Updated: Jan. 24, 2016 at 7:49 p.m.
Alumnus Ramzi Fawaz has loved comics since he read his first issue of X-Men as a teenager and finally identified with a piece of pop culture.
This month he released his first book on the topic entitled “The New Mutants: Superheroes and the Radical Imagination of American Comics,” which explores the evolution of comics from emphasizing white male individualism to celebrating groups of outcasts.
Living in conservative Orange County, Calif. with Lebanese immigrant parents, 13-year-old Fawaz had just come out as gay when he stumbled upon a “transformative” 35th anniversary edition of an X-Men comic book.
“What I loved about the comic book was that even though technically being a mutant could be a way in which these people identified with each other, even they did not understand their mutation the same way among each other,” Fawaz said. “As someone who was coming out as gay, who was Lebanese-American, who was all these different identities, I also did not feel that any of these identities were always the same or that other people who shared them viewed them the same way.”
He began taking his love for comic books more seriously as a student at University of California, Berkeley from 2002 to 2006 where he became an undergraduate teacher’s assistant and designed his own lecture on comics and consumption. For his senior thesis he wrote about the rise of the teenage superhero.
“Little by little, people started to show me that I could have a sophisticated, rigorous but also exciting approach to comics,” Fawaz said.
Fawaz, who double-majored in American Studies and English, said he was drawn to GW for graduate school after reading the book “Epic Encounters” by Melani McAlister, the chair of the American Studies department.
Fawaz began his time at GW in 2006 and received his Ph.D. in American Studies from GW in 2012. A year and half into his time at GW, he began teaching his own courses as part of his writing in the discipline fellowship which pays for partial tuition in return for teaching.
He was a postdoctoral fellow for a year after receiving his Ph.D. before beginning his current job at University of Wisconsin, Madison where he teaches upper-level courses in the English department on queer theory and popular culture.
At GW, Fawaz said his professors encouraged him to study many fields, not just American studies. He took classes in postcolonialism, queer theory, feminist theory and critical race theory.
“I was able to fuse all of those interests into my study of comics as it developed. It was a really beautiful synthesis of all of my training,” Fawaz said.
In particular, Fawaz said taking Professor of English Robert McRuer’s “Queer Theory Now” class changed his life.
“It was kind of a lightning rod moment where I realized that sexuality was going to be central to everything that I study,” he said.
McRuer said in an email that Fawaz’s contributions to the class “surpassed every other student.”
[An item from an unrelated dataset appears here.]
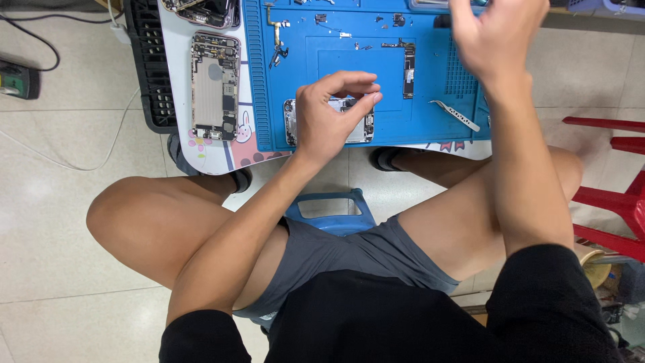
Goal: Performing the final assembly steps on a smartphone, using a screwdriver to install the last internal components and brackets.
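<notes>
Head view, read left to right: a black slotted tray (149, 67) is seen at the table's left edge, and beside it an opened phone chassis (215, 87) is laid flat with its internals up, apparently parked off the work area. A blue repair mat (430, 124) is spread to the right of it, probably to keep small parts from straying. At the mat's near edge a second opened phone (363, 124) is laid flat, and the left hand (326, 114) is rested over it; thumb and index finger are pinched together just above the phone's upper right part, the other fingers curled. Whether a screw or small part is gripped between the tips cannot be told. A logic board (408, 67) is placed upright on the mat beyond the fingertips, not touched. Tweezers (457, 114) are left lying further right, near the mat's edge. The right hand (497, 33) is raised above the mat's far right, fingers loosely spread, nothing visibly held.
</notes>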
“Whether we were discussing the ways in which Marxist theory could be used to interpret classical Hollywood cinema, or black feminist understandings of embodiment, Ramzi had something significant to contribute,” McRuer said. “I was especially impressed at his capacity for connecting ideas across fields.”
Fawaz’s book, which grew out of his dissertation, explores how, in the late 1950s, comic book creators reinvented the superhero from “invincible, invulnerable and powerful” into “a species and genetic outcast.”
“What I discovered is that that transformation allowed for the linking of the superhero to a vast array of different kinds of Americans who experienced social vulnerability, violence, oppression, et cetera, so that the most powerful figure in American culture could become a stand-in to the people most oppressed by American culture,” Fawaz said.
Fawaz explores this transformation with several case studies of comics that focus on “teams or collectives,” including The Justice League of America, which he said pushes against the usual image of a superhero as an “independent, heroic vigilante.”
His longest case study explores The Fantastic Four comic, which he argues is the most important invention in the history of superhero comic books because it introduces what looks like a traditional family but is actually a “chosen kinship.” Fawaz said this subversion “allowed queerness into the American family.”
Fawaz said the opportunity to write the book came about as he was receiving positive responses to the papers he was giving at conferences – and his mentors encouraged the editors at NYU Press to meet with him. He received a contract to write a book as part of the New York University Press’ Postmillennial Pop series, which focuses on contemporary approaches to popular culture.
Fawaz said that releasing the book this month was “beyond thrilling.”
“To be able to take a picture with my mentor Robert McRuer, with the book in my hand was an amazing, full-circle moment,” Fawaz said.